La Mère se dirige vers la porte sur la gauche. À mi-chemin elle s’arrête et fait lentement le signe de croix.
Rideau.
DEUXIÈME TABLEAU
Une pièce peinte en rose avec des cuivres et des bouquets de fleurs des champs. Au milieu, une table couverte d’une nappe. C’est le matin.
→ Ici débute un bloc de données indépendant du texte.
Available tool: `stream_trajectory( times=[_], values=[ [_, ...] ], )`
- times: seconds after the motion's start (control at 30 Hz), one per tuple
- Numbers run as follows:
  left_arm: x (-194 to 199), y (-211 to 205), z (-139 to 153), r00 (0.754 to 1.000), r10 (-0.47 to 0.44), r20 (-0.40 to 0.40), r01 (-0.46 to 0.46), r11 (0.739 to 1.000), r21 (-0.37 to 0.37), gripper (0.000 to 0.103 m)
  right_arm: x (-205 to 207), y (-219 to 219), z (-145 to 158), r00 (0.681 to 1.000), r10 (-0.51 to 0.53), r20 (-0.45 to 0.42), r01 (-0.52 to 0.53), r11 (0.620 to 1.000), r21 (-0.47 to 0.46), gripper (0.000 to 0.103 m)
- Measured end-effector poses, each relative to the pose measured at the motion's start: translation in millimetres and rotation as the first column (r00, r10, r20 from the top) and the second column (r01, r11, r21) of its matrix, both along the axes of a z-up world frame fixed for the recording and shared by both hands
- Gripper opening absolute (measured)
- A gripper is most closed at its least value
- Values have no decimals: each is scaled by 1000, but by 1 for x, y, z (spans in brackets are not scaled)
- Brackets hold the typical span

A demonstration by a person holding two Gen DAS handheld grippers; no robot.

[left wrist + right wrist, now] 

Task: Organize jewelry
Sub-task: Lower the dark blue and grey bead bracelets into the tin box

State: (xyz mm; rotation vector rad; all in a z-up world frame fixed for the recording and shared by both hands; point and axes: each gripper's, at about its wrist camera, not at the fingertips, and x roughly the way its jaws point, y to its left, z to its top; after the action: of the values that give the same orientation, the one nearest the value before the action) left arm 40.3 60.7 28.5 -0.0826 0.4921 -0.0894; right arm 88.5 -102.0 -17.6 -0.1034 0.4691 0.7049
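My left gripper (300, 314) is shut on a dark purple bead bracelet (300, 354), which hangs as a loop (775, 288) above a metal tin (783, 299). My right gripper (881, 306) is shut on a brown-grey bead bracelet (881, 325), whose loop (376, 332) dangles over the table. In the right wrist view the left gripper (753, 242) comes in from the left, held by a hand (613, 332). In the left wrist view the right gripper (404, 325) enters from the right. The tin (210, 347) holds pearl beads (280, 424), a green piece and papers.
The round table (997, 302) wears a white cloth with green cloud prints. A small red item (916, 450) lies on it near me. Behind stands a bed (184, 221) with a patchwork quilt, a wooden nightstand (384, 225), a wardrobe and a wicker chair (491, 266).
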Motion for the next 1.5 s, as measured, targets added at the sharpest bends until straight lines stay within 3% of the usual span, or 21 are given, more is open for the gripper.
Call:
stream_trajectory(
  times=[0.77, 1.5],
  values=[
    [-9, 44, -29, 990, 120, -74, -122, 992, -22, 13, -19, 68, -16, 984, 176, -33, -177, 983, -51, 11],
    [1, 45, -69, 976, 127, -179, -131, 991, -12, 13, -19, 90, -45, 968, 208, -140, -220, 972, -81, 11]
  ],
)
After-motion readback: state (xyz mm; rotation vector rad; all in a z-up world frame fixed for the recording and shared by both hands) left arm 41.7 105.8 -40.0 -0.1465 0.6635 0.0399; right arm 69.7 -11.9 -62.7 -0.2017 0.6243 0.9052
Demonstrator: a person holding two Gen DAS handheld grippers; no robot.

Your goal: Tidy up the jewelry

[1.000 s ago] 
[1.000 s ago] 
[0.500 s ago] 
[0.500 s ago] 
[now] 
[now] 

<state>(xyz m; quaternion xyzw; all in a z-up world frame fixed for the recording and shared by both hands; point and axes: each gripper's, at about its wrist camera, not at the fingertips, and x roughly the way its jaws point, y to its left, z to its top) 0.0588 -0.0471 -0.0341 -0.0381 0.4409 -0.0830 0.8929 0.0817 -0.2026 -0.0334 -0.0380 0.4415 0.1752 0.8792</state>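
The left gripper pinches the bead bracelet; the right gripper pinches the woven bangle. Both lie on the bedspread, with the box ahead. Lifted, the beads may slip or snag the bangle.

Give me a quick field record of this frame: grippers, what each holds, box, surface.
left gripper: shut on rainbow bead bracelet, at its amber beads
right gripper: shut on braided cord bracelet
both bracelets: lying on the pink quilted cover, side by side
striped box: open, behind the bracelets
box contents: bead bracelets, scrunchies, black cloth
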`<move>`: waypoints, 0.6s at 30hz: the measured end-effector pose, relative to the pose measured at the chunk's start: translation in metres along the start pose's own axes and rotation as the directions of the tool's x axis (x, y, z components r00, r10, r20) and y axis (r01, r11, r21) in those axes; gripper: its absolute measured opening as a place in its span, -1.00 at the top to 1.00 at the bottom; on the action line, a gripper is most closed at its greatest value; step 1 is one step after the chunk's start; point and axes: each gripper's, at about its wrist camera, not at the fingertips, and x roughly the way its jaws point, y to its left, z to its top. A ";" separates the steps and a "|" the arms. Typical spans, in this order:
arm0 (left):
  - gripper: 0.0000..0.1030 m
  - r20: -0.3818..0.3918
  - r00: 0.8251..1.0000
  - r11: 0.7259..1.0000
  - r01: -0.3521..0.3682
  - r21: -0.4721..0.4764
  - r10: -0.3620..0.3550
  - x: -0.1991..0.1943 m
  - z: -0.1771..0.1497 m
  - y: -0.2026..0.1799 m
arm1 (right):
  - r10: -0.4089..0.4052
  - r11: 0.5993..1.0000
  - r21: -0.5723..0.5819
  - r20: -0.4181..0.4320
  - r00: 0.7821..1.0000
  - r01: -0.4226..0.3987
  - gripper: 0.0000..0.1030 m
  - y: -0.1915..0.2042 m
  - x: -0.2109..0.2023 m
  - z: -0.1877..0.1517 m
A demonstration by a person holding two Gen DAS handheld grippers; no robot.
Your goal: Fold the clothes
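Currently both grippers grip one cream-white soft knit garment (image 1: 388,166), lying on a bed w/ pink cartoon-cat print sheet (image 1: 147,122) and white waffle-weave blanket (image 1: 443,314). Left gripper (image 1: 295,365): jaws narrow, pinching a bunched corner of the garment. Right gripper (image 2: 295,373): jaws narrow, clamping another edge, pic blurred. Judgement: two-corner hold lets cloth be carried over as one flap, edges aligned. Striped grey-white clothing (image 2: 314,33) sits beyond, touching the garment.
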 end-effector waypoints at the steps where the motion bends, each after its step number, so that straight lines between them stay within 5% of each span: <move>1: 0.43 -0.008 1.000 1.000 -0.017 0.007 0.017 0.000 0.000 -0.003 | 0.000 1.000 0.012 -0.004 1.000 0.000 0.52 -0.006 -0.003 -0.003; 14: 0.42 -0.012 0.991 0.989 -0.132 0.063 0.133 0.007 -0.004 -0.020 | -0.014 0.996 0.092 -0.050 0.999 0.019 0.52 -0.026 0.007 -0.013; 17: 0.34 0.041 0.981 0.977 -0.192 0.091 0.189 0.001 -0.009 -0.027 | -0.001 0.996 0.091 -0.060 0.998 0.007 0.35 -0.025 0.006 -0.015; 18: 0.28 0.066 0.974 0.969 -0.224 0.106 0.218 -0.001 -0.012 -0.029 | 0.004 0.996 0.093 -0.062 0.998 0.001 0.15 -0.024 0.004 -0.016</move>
La Belle-Mère de Leonardo tient un enfant dans les bras et le berce. La Femme de Leonardo, à l’autre bout de la pièce, fait du tricot.
BELLE-MÈRE
Dodo9, l’enfant do,
l’enfant dormira bientôt,
le grand cheval10
n’a pas voulu d’eau.
Entre les rameaux
noire était l’eau.
En arrivant au pont
Il s’arrête et chante.
Qui dira, mon petiot,
ce qu’elle a cette eau,
avec sa longue traîne,
sur son vert domaine ?
FEMME, à voix basse.
Mon œillet, fais dodo,
le cheval ne veut pas de cette eau.
BELLE-MÈRE
Fais dodo, mon rosier,
le cheval s’est mis à pleurer.
Aux pattes blessé,
crinière glacée,
au fond des yeux
poignard d’argent.
Ils roulaient au ruisseau,
ah, comme ils y roulaient !
Le sang coulait
plus fort que l’eau.
FEMME
Mon œillet, fais dodo,
le cheval ne veut pas de cette eau.
BELLE-MÈRE
Fais dodo, mon rosier,
le cheval s’est mis à pleurer.
FEMME
Ses naseaux brûlants
aux mouches d’argent
ne veulent pas toucher
à la rive mouillée.
Face aux rudes montagnes
il ne sait que hennir
avec dans sa gorge
le ruisseau mort.
Le grand cheval
ne veut pas de cette eau !
Neige chagrin,
cheval matin !
BELLE-MÈRE
Ne viens pas ! Patience,
ferme la fenêtre
d’une branche de rêves,
d’un rêve de branches.
FEMME
Mon enfant s’endort.
BELLE-MÈRE
Mon enfant se tait.
FEMME
Cheval, mon enfant
a un oreiller.
BELLE-MÈRE
Un berceau d’acier.
FEMME
Et des draps fins.
BELLE-MÈRE
Dodo, l’enfant do.
FEMME
Le grand cheval
ne veut pas de cette eau !
BELLE-MÈRE
Ne viens pas, n’entre !
Va-t’en dans les monts,
dans les gris vallons,
retrouver ta cavale.
FEMME, regardant.
Mon enfant s’endort.
BELLE-MÈRE
Mon enfant se repose.
FEMME, à voix basse.
Le cheval ne veut pas de cette eau,
mon œillet, fais dodo.
BELLE-MÈRE, se levant et tout bas.
Le cheval s’est mis à pleurer,
fais dodo, mon rosier.
Elles emmènent l’enfant. Leonardo entre.
LEONARDO
Et le petit ?
FEMME
Il s’est endormi.
LEONARDO
Il n’était pas bien hier. Il a pleuré la nuit.
FEMME, joyeuse.
Mais aujourd’hui il est beau comme un dahlia. Et toi ? Tu es allé chez le maréchal-ferrant ?
LEONARDO
J’en viens. Tu ne vas pas me croire, ça fait deux mois qu’à mon cheval je mets des fers neufs et ils tombent toujours11. Je crois bien qu’ils s’arrachent sur les cailloux.
FEMME
Tout ça, ce n’est pas à force de le monter ?
LEONARDO
Pas du tout. Je monte à peine.
FEMME
Hier, les voisines m’ont dit qu’elles t’avaient vu tout au bout des plaines.
LEONARDO
Qui a dit ça ?
FEMME
Les femmes qui cueillent les câpres. Ça m’a surprise, c’est sûr. Est-ce que c’était toi ?
LEONARDO
Non.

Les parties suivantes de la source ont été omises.